Tuesday, October 9, 2012

October 9, 2012


Warmer this morning, and will get warmer still, but the sky is more blue by the second, and the clear autumn light fills the yard.  There are a lot of birds out this morning, cardinals, blue jays, even woodpeckers and the little finches.  Suddenly the leaves look thinner and there is more sun shining through the leaves.  The chaste trees leaves begin to look wilted and thinner, and the maple is starting to go more gold at the top.  Our bald cypress has been fading for weeks now until it is a kind of orangey green, tilting more toward rust every day.  New shnoots of can are poking up while the blossoms on the older cane have thinned out, leaving only the skeletons of the flowers, lace with the sky showing through.  We still have wind in spurts but changing direction now, so the long notes of the chime are missing.

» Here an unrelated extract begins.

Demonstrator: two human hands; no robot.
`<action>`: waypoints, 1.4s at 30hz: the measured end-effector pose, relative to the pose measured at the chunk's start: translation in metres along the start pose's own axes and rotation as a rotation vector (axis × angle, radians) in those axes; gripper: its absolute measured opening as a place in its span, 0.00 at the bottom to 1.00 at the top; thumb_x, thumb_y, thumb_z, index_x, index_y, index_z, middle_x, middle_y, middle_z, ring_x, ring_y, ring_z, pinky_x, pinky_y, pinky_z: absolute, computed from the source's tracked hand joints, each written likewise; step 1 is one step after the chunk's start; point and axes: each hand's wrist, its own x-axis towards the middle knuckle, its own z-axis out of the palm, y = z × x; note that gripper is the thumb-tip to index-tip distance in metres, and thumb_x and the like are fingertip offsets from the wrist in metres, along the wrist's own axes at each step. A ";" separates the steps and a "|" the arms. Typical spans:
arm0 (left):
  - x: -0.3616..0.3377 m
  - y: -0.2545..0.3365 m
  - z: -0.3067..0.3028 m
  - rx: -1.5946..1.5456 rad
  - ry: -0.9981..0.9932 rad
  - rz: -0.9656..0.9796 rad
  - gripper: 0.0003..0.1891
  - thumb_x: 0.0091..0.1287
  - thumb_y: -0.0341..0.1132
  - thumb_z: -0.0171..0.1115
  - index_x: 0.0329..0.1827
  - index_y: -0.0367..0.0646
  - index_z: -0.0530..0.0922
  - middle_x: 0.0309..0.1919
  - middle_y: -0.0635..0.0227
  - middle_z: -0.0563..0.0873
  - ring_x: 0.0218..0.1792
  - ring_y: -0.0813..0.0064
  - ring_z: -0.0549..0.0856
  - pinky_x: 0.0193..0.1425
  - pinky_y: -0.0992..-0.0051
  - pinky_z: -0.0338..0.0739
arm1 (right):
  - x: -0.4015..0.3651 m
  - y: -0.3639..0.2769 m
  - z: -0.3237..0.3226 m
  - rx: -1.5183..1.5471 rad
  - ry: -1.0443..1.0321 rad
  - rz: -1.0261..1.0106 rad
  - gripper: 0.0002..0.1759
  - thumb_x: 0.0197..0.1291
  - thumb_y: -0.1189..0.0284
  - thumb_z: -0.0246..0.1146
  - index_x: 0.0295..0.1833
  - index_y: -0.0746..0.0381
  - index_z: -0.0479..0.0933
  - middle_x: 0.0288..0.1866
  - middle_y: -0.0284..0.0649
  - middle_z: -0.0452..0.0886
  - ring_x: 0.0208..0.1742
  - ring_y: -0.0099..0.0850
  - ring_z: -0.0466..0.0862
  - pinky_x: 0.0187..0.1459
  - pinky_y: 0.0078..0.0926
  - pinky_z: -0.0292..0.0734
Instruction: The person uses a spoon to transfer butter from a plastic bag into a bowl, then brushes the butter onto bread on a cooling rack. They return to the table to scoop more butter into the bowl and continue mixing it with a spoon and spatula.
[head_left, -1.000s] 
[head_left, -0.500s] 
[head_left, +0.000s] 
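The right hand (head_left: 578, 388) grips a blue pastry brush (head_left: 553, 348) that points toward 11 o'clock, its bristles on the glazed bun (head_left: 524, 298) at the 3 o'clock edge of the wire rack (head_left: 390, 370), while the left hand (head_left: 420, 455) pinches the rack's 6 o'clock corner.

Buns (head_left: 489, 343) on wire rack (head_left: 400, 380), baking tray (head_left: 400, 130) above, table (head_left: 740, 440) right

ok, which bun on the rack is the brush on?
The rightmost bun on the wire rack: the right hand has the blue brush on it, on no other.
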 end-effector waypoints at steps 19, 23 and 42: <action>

The black-eyed susans and the ragweed are certainly growing rampant this season, along the roadside and over the berms by the Port.  Such a profusion of cheerful yellow and rust and brown!  I looked for a poem about the black-eyed susan and actually found there is a legend about them, from a poem writtn in the early 18th century by John Gay.  So, as a change from the usual poetry I send, I thought I would include it.

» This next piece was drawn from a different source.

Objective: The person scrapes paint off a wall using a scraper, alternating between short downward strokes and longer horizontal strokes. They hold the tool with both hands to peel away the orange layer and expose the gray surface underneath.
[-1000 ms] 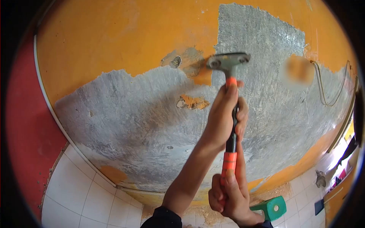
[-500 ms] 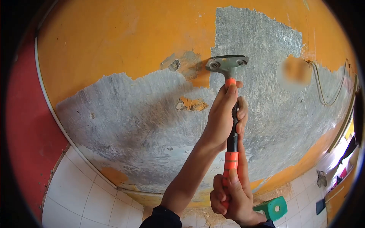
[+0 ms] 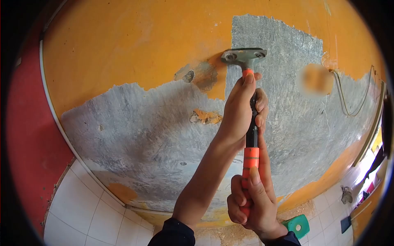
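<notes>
A long scraper [image 3: 252, 137] with a black shaft, orange grips and a wide grey head is held upright against the wall. My left hand [image 3: 240, 108] wraps round its upper shaft, just below the head. Lower down, my right hand [image 3: 256, 201] is closed on the orange handle. The head lies at the left edge of a bare grey patch [image 3: 277, 41], over the border with the orange paint [image 3: 147, 37]. Left of my left hand, a small orange remnant [image 3: 207, 117] and a hole [image 3: 189, 76] show in the wall.
A red wall [image 3: 30, 143] stands at the left above white floor tiles [image 3: 78, 205]. At the lower right is a green stool [image 3: 298, 226], with debris [image 3: 232, 235] along the wall's base. A cable [image 3: 349, 112] hangs at the right.
Both hands and the scraper have moved up along the wall, so the head sits higher beside the grey patch. The view has shifted slightly.
</notes>
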Demonstrator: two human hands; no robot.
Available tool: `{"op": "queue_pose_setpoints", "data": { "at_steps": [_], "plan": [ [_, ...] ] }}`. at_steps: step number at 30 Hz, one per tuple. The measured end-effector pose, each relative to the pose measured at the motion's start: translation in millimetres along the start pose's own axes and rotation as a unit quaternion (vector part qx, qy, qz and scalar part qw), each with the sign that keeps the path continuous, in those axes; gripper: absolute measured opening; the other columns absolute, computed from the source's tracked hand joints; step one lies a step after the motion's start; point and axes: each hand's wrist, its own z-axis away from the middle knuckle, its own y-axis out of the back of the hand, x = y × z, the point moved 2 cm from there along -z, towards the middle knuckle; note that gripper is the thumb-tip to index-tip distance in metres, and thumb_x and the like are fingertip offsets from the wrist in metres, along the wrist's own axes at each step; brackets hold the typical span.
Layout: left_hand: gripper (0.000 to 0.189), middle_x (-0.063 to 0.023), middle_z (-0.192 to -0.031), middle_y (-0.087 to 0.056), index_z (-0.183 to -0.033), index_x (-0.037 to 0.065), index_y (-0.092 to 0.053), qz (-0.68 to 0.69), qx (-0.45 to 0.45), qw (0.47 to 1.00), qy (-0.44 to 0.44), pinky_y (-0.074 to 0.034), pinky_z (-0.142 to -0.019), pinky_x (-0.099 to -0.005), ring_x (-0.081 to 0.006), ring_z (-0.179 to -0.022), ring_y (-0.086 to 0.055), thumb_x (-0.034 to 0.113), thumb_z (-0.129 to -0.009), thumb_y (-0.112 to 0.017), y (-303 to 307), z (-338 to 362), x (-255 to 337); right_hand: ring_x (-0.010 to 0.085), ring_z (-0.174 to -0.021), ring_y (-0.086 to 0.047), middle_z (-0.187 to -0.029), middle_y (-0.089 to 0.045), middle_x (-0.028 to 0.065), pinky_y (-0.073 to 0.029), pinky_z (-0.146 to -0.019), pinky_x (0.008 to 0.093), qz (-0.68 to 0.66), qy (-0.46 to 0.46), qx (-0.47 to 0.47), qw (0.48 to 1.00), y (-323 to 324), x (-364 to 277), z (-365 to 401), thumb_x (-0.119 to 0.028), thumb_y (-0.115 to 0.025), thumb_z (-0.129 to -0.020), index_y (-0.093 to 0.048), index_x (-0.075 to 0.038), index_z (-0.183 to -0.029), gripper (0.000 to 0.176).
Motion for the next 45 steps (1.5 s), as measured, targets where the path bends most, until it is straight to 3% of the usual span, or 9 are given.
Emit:
{"op": "queue_pose_setpoints", "data": {
  "at_steps": [13,15,26,41,43,45],
  "plan": [
    [0.044,0.0010,-0.062,-0.042,-0.118,0.005,-0.036,0.006,-0.025,1.000,-0.012,-0.035,-0.034,-0.0239,-0.0080,-0.040,-0.040,0.044,-0.098,-0.041,-1,-16,8,0.0095,-0.039,-0.032,-0.065,-0.041,0.0051,-0.034,-0.038,0.0217,0.024,0.009,-0.016,1.000,-7,-12,-4,-0.029,-0.035,-0.101,0.012,-0.028,-0.147,0.066],
    [0.045,0.0012,-0.062,-0.041,-0.118,0.005,-0.037,0.019,-0.022,1.000,-0.003,-0.035,-0.035,-0.0239,-0.0080,-0.040,-0.040,0.045,-0.098,-0.041,-6,-19,11,0.0075,-0.033,-0.026,-0.061,-0.034,0.0031,-0.030,-0.030,0.0208,0.019,0.039,0.028,0.999,-18,-20,-7,-0.033,-0.038,-0.099,0.003,-0.026,-0.149,0.065],
    [0.044,0.0004,-0.061,-0.042,-0.117,0.005,-0.038,0.036,0.015,0.999,-0.005,-0.033,-0.034,-0.0247,-0.0084,-0.039,-0.040,0.044,-0.098,-0.042,-6,-5,6,0.0079,-0.036,-0.025,-0.063,-0.034,0.0028,-0.031,-0.030,0.0210,0.013,0.021,0.027,0.999,-16,-17,5,-0.033,-0.040,-0.099,0.003,-0.026,-0.149,0.066],
    [0.047,0.0010,-0.060,-0.041,-0.119,0.004,-0.037,0.017,-0.006,1.000,-0.007,-0.033,-0.033,-0.0243,-0.0082,-0.038,-0.038,0.045,-0.097,-0.042,-3,-14,12,0.0071,-0.037,-0.025,-0.063,-0.035,0.0020,-0.030,-0.032,0.0201,0.059,0.027,0.040,0.997,-16,-16,-2,-0.036,-0.041,-0.099,0.002,-0.026,-0.149,0.067],
    [0.044,0.0009,-0.060,-0.040,-0.117,0.004,-0.038,0.007,0.020,1.000,0.000,-0.033,-0.033,-0.0243,-0.0082,-0.038,-0.038,0.044,-0.097,-0.042,-3,-8,7,0.0089,-0.038,-0.037,-0.064,-0.042,0.0039,-0.032,-0.036,0.0211,0.018,0.011,-0.019,1.000,-8,-14,1,-0.025,-0.033,-0.102,0.014,-0.024,-0.147,0.065],
    [0.046,0.0014,-0.059,-0.040,-0.119,0.004,-0.037,0.014,-0.007,1.000,-0.009,-0.033,-0.034,-0.0242,-0.0079,-0.038,-0.037,0.044,-0.098,-0.041,0,-9,7,0.0079,-0.038,-0.031,-0.064,-0.038,0.0030,-0.030,-0.034,0.0204,0.053,0.025,-0.004,0.998,-6,-9,-3,-0.030,-0.037,-0.100,0.008,-0.025,-0.148,0.066]
  ]
}}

Sweet William's Farewell to
Black-eye Susan

All in the Downs the fleet was moor’d,
The streamers waving in the wind,
When black-ey’d Susan came aboard.
Oh! where shall I my true love find!
Tell me, ye jovial sailors, tell me true,
If my sweet William sails among the crew.

William, who high upon the yard,
Rock’d with the billow to and fro,
Soon as her well-known voice he heard,
He sigh’d, and cast his eyes below:
The cord slides swiftly through his glowing hands,
And, (quick as lightning) on the deck he stands.

So the sweet lark, high pois’d in air,
Shuts close his pinions to his breast,
(If, chance, his mate’s shrill call he hear)
And drops at once into her nest.
The noblest captain in the British fleet,
Might envy William’s lip those kisses sweet.

“O Susan, Susan, lovely dear,
My vows shall ever true remain;
Let me kiss off that falling tear,
We only part to meet again.
Change, as ye list, ye winds; my heart shall be
The faithful compass that still points to thee.

“Believe not what the landmen say,
Who tempt with doubts thy constant mind:
They’ll tell thee, sailors, when away,
In ev’ry port a mistress find.
Yes, yes, believe them when they tell thee so,
For thou art present wheresoe’er I go.

“If to far India’s coast we sail,
Thy eyes are seen in di’monds bright,
Thy breath is Afric’s spicy gale,
Thy skin is ivory, so white.
Thus ev’ry beauteous object that I view,
Wakes in my soul some charm of lovely Sue.

“Though battle call me from thy arms
Let not my pretty Susan mourn;
Though cannons roar, yet safe from harms,
William shall to his dear return.
Love turns aside the balls that round me fly,
Lest precious tears should drop from Susan’s eye”.

The boatswain gave the dreadful word,
The sails their swelling bosom spread,
No longer must she stay aboard:
They kiss’d, she sigh’d, he hung his head.
Her less’ning boat, unwilling rows to land:
“Adieu”, she cries! and wav’d her lily hand.

John Gay

And so if you plant sweet william and black-eyed susans together they are still constant, blooming together over the centuries.  It is said they often bloom on exactly the same day.  I just like the romance of the story and the idea that the names of the flowers have such a history behind them.  If something so simple as a flower can have such a story of its life, so much more can each human have their own story told and remembered.  And when I read a poem, that's what I am reading, the story of some human life recorded and remembered.